27 Ocak 2019 15:01

İSG uzmanları işsiz, işçiler ölmeye devam ediyor

"İş kazaları azalsın isteniyorsa iş sağlığı ve güvenliği çalışanlarının istihdamı genişletilmeli; bağımsız, verimli çalışma koşulları sağlanmalıdır."

Fotoğraf: İSG-SEN

Paylaş

İş Sağlığı ve Güvenliği Çalışanları Sendikası (İSG-SEN), illerde yaptığı açıklamalarıyla, “Ülkemizde iş kazaları azalsın isteniyorsa, iş sağlığı ve güvenliği çalışanlarının istihdamının genişletilmesi, bağımsız ve verimli çalışma koşullarının sağlanması gerekmektedir” dedi.

Türkiye’de her yıl 2 bine yakın işçinin iş cinayetlerinde yaşamını yitirdiği belirtilen açıklamada, “Binlerce insan sakat kalıyor ve yüzlerce işçi, çoğu tedavi edilemeyen meslek hastalıklarına yakalanıyor. İş kazalarının sorumlusu iş sağlığı ve güvenliği çalışanları değildir. Tıpkı hastalıkların sebebinin doktorlar olmadığı gibi. Ancak, ülkemizde iş kazaları azalsın isteniyorsa, iş sağlığı ve güvenliği çalışanlarının istihdamının genişletilmesi, bağımsız ve verimli çalışma koşullarının sağlanması gerekmektedir.” denildi.

2012 yılında çıkarılan 6331 sayılı İş Sağlığı ve Güvenliği Kanununun o günden bu yana yapılan ertelemeler nedeniyle tam manasıyla yürürlüğe giremediğine dikkat çekilen açıklamada şu ifadeler kullanıldı:

“Gelinen noktada az tehlikeli sınıf olarak adlandırılan ve sayısı bir milyonu aşan işyerleri hala iş sağlığı ve güvenliği hizmetlerini tam manası ile alamamaktadır.
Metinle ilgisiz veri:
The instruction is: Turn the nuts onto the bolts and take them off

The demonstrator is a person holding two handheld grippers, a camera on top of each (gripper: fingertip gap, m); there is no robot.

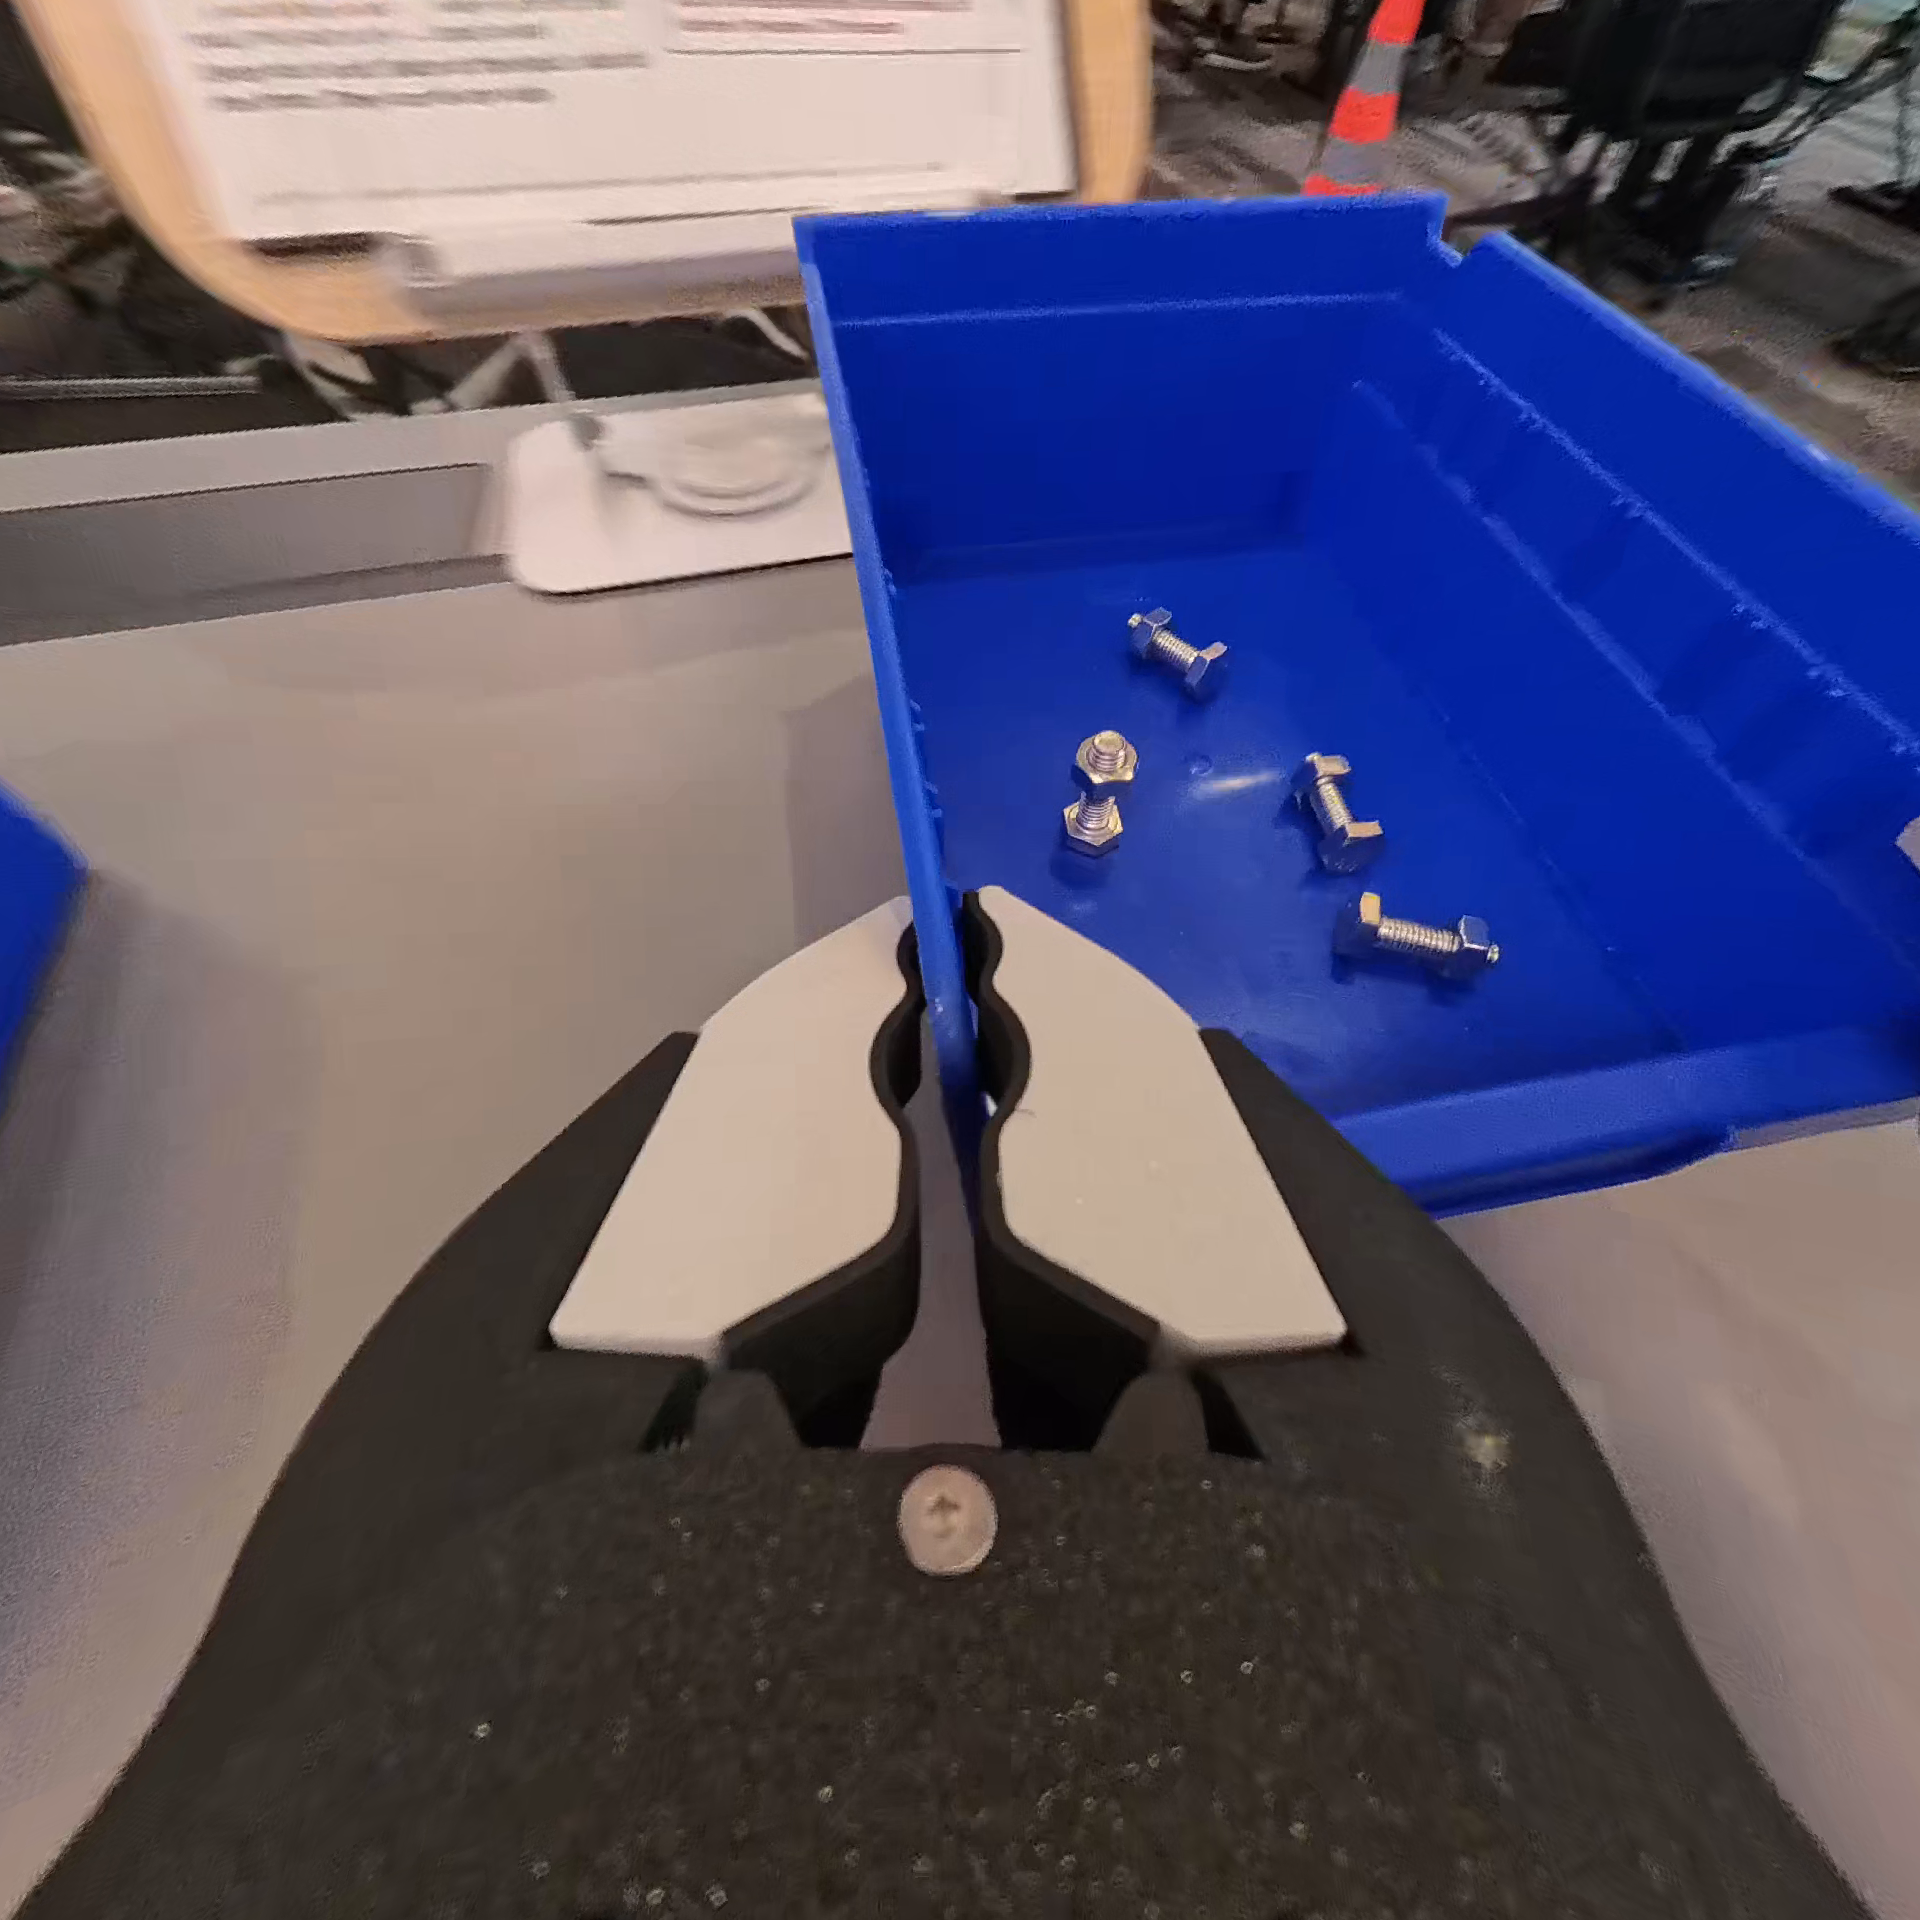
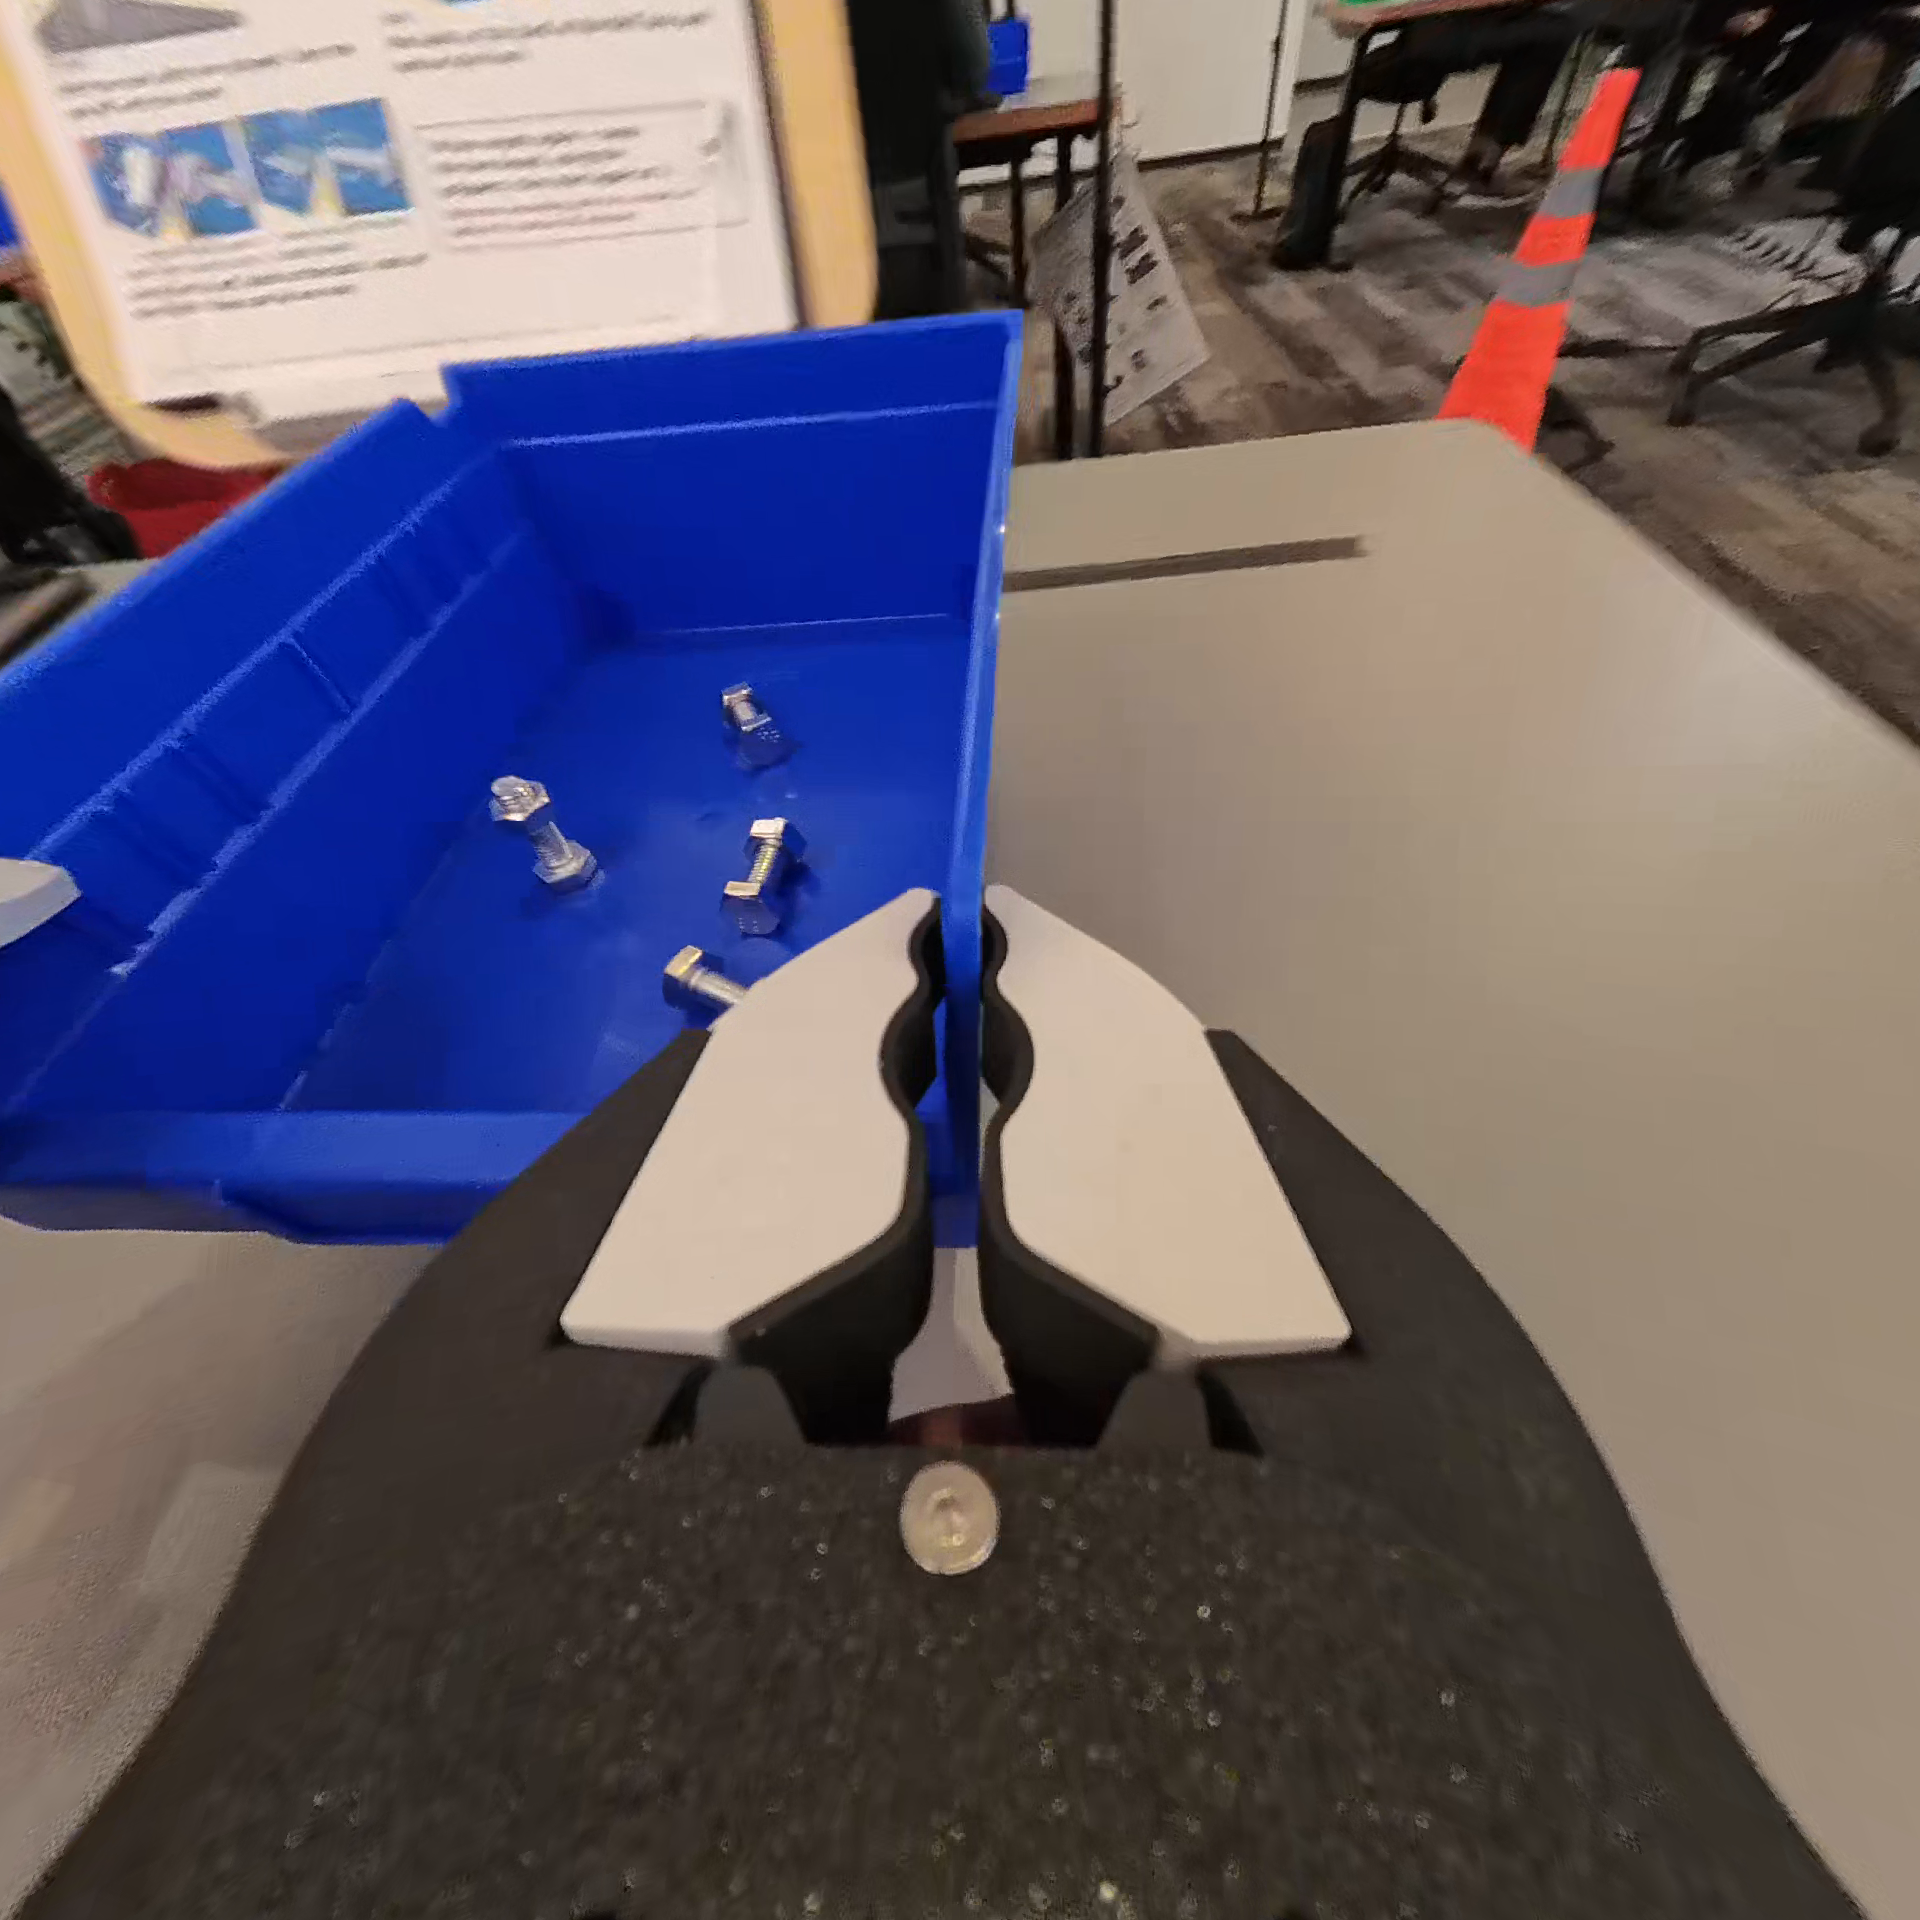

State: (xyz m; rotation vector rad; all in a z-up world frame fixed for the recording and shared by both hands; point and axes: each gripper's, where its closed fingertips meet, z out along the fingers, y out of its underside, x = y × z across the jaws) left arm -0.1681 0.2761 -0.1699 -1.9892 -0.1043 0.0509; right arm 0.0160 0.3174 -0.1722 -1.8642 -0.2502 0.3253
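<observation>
A blue plastic bin (image 1: 1039, 436) sits on the grey table. Several silver bolts with nuts on them lie on its floor, among them one (image 1: 1177, 652) at the back, one (image 1: 1099, 795) near the left wall and one (image 1: 1418, 940) at the front. My left gripper (image 1: 940, 914) is shut on the bin's left wall. In the right wrist view my right gripper (image 2: 961, 904) is shut on the bin's (image 2: 727, 499) right wall. The bolts show there too, such as one (image 2: 540, 831) and one (image 2: 764, 878). A front bolt (image 2: 701, 982) is partly hidden behind my finger.
The grey table (image 2: 1455, 831) has a dark slot (image 2: 1184, 561) right of the bin. Another blue object (image 1: 31, 914) is at the left edge. A white stand base (image 1: 665, 499) and a poster board (image 1: 582, 125) stand behind. An orange cone (image 2: 1538, 260) is on the floor. The gap from one gripper's tips to the other's is roughly 20 cm.
</observation>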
Aladağ yurt yangınında kaybettiğimiz 11 öğrencinin acısı hâlâ taze iken ‘az tehlikeli’ diyerek kategorize edilen yurt, pansiyon, otel, okul, misafirhane, büro-ofis vb gibi işyerlerinde her gün kazalar yaşanmakta ve insanlarımız buralarda mağdur olmaktadırlar. Bilindiği üzere, kamu alanlarının iş sağlığı ve güvenliği uygulamaları 2020 yılına ötelendi. Özel sektördeki tehlike ve riskler aynı işlerin yapıldığı kamu da neden ve niçin göz ardı ediliyor? Neden erteleniyor?​”

50 kişiden az çalışanı olan işyerlerinin ‘az tehlikeli’ olarak adlandırıldığı ve iş sağlığı ve güvenliği hizmetlerinin verilmesinin birkaç saatlik eğitim ile işverenin kendisine bırakıldığı vurgulanan açıklamada, “Kendi kendini denetleyebilen bir mekanizma çalışır mı? İşveren, kendi kendine eksikliklerini tespit edip düzeltebilir mi? Sayıları 70 bin olan C sınıfı iş güvenliği uzmanı meslektaşlarımızın şu an için hizmet verebileceği iş yerleri daralmıştır. Meslektaşlarımız neredeyse  işsiz bırakılmıştır. Ülkemizde şu an 10 binden fazla öğrenci iş sağlığı ve güvenliği bölümlerinde okuyor. Mezun olduktan sonra bir sürü paralar harcayarak tekrar eğitim alıp sınava girecekler ve alabilecekleri C sınıfı belge ile yine de çalışamayacaklar çünkü iş alanları yok edildi. Her sınav döneminde 100 bin kişi iş güvenliği uzmanı olabilmek için sınava giriyor ve her geçen gün iş alanları biraz daha azalıyor. İnsan hayatının pazarlığı olur mu? Birilerimizin babası, evladı, kardeşi olabilecek çalışanlarımızın hayatını herkes den fazla düşünen bu meslek grubuna gereken önem artık verilmelidir. Bırakın meslektaşlarımız işini yapsın. Bunun için de acilen önlemler alınmalıdır” ifadeleri yer aldı.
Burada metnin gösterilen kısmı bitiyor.